Songwriting is a solitary pursuit. You need to get inside your own head…..and try to treat what’s in there like you would a holiday snow globe. As the late great Ric Ocasek once said…”Shake it Up”.

To be good at it you need to embrace loneliness, and then flip the switch and become desperate for community, because once the song is born it’s gonna end up in a better place if it’s raised by a village.

There’s just something about making music with friends. So much of it is non-verbal. A nod. A smile. What my friend (and probably yours) Fud calls the “perfect stew”, when the song is barreling down the runway and finally lifts off right before the pavement ends. It’s communication on a level that was never invented before bands were formed. True bands talk endlessly about why things aren’t working. But once you find the pocket, words are no longer necessary. Just try to land safely when it’s time to go home.

(And by “true”…..I don’t mean a random gathering of musicians. I mean guys who live in each others pockets….24/7……no secrets, ’cause there’s nowhere to run to, baby…nowhere to hide. Put simply, if you don’t have your own code-words for pretty girls in the audience, you’re not a real band.)

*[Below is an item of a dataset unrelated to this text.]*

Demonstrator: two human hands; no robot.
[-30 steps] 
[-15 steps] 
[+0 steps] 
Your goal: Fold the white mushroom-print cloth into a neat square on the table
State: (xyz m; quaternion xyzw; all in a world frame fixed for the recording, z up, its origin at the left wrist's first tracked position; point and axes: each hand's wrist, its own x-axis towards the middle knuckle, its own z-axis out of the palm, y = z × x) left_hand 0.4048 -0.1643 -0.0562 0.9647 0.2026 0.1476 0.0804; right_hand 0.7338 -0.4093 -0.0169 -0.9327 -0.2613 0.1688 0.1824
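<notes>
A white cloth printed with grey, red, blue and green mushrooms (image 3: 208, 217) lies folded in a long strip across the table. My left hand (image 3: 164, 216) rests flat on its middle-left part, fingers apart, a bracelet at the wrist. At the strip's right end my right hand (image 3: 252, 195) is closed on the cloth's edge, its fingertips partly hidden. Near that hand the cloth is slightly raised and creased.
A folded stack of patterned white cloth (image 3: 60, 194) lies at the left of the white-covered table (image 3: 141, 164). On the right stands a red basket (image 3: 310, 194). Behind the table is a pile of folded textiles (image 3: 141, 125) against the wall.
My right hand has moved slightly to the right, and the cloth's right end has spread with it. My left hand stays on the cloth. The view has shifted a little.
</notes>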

jbI’ve become an inveterate walker. If I can’t run away from getting old, I can at least try to not look back and see age gaining on me. For each walk…..I require a soundtrack. And I was thinking about all of this…..music shared…..when I chose Jackson Browne’s Running On Empty for Saturday’s 5 miles.

It just seemed right. A “road” album recorded everywhere. On the bus. In hotel rooms. Backstage. Browne and his band huddled in circles, not letting anybody else in until they captured what it must have been like for a group of wild 20 somethings, topped off with powder and pills and jugs of wine, to pretend that living this way was normal. So they not only sang the Reverend Gary Davis’s cautionary tale “Cocaine”….they sang it in between audible snorts….adding their own lines..

I was talking to my doctor down at the hospital
He said, “Son, it says here you’re twenty-seven,
But that’s impossible
Cocaine…you look like you could be forty-five

Running on empty indeed. I’ve owned this record for years….but this might have been the first time I really understood that Browne could never have made this music by himself. It needed his friends. It needed the bus and the hotel rooms and the backstage areas. The decadence was force-fed by exhaustion and boredom, and all three found their way into the grooves. Browne sounds like lots of things in these songs. Weary. Resigned. Stoned. Older than his years. But never lonely. I can’t say that about anything he has subsequently released.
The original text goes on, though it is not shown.